◆ ACTIVITY
Skip the pictures. Output only the lines below starting at the line with "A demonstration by" and ending at the line with "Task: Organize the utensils", both ends included, exactly as they are.
################
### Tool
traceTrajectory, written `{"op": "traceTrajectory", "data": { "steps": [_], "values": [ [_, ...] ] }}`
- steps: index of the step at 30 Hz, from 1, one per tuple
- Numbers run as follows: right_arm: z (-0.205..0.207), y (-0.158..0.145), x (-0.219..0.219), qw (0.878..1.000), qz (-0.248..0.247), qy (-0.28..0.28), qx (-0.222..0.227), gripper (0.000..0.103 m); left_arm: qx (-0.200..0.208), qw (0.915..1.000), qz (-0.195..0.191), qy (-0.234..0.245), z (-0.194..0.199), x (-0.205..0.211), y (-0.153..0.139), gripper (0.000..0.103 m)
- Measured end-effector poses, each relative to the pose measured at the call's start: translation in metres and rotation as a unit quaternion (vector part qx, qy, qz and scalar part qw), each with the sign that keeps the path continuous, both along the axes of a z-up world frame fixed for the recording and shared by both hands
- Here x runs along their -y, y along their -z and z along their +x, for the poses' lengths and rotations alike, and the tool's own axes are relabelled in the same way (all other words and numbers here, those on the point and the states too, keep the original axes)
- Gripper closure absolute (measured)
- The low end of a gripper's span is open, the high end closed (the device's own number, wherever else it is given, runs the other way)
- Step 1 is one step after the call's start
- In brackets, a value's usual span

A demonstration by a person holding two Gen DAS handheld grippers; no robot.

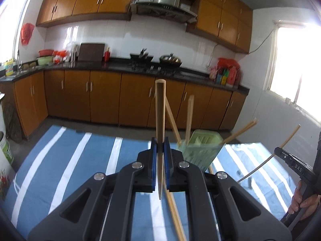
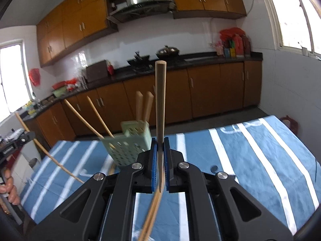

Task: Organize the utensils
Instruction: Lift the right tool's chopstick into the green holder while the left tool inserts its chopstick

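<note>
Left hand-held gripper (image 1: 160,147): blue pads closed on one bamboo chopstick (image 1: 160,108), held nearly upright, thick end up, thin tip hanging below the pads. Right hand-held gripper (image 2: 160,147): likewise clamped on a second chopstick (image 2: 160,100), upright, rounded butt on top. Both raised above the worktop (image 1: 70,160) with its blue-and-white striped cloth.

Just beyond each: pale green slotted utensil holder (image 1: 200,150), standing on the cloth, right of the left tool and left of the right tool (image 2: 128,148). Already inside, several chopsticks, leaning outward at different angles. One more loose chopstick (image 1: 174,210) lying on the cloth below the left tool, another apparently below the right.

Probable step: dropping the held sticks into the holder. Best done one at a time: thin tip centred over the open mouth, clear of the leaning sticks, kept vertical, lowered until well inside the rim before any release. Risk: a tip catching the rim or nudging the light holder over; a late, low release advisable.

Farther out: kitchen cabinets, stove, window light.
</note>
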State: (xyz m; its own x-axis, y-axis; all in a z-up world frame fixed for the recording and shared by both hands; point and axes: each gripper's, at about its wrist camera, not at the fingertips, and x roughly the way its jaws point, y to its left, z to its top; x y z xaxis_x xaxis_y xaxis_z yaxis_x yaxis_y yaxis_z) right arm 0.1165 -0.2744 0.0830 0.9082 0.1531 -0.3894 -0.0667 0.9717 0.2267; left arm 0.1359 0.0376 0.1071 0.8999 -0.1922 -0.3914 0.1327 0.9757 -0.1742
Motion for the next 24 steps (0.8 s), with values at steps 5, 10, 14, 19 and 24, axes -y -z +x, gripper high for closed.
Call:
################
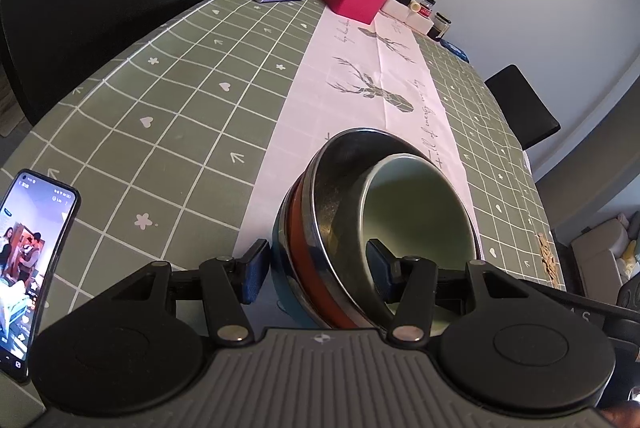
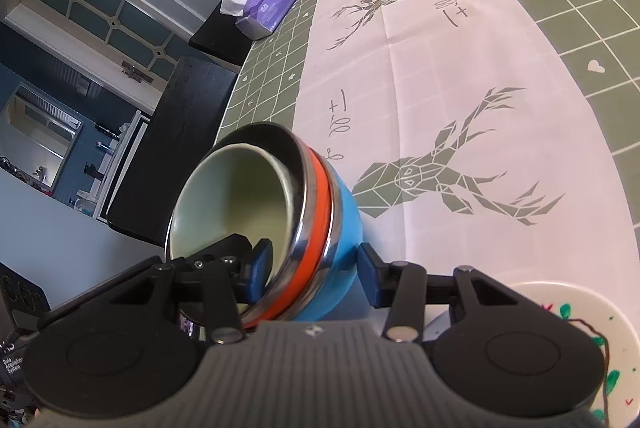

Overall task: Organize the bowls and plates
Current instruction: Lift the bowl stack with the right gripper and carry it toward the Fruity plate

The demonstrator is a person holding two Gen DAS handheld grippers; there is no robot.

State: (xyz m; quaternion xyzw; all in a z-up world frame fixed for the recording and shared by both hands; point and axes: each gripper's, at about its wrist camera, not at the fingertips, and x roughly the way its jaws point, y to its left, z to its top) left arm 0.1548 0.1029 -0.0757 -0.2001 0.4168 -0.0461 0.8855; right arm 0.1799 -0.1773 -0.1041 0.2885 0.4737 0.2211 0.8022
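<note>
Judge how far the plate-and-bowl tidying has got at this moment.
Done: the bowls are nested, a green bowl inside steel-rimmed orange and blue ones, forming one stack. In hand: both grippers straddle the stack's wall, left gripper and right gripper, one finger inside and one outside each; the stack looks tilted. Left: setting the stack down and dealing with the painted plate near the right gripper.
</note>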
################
◆ ANSWER TO THIS TASK
A demonstration by a person holding two Gen DAS handheld grippers; no robot.


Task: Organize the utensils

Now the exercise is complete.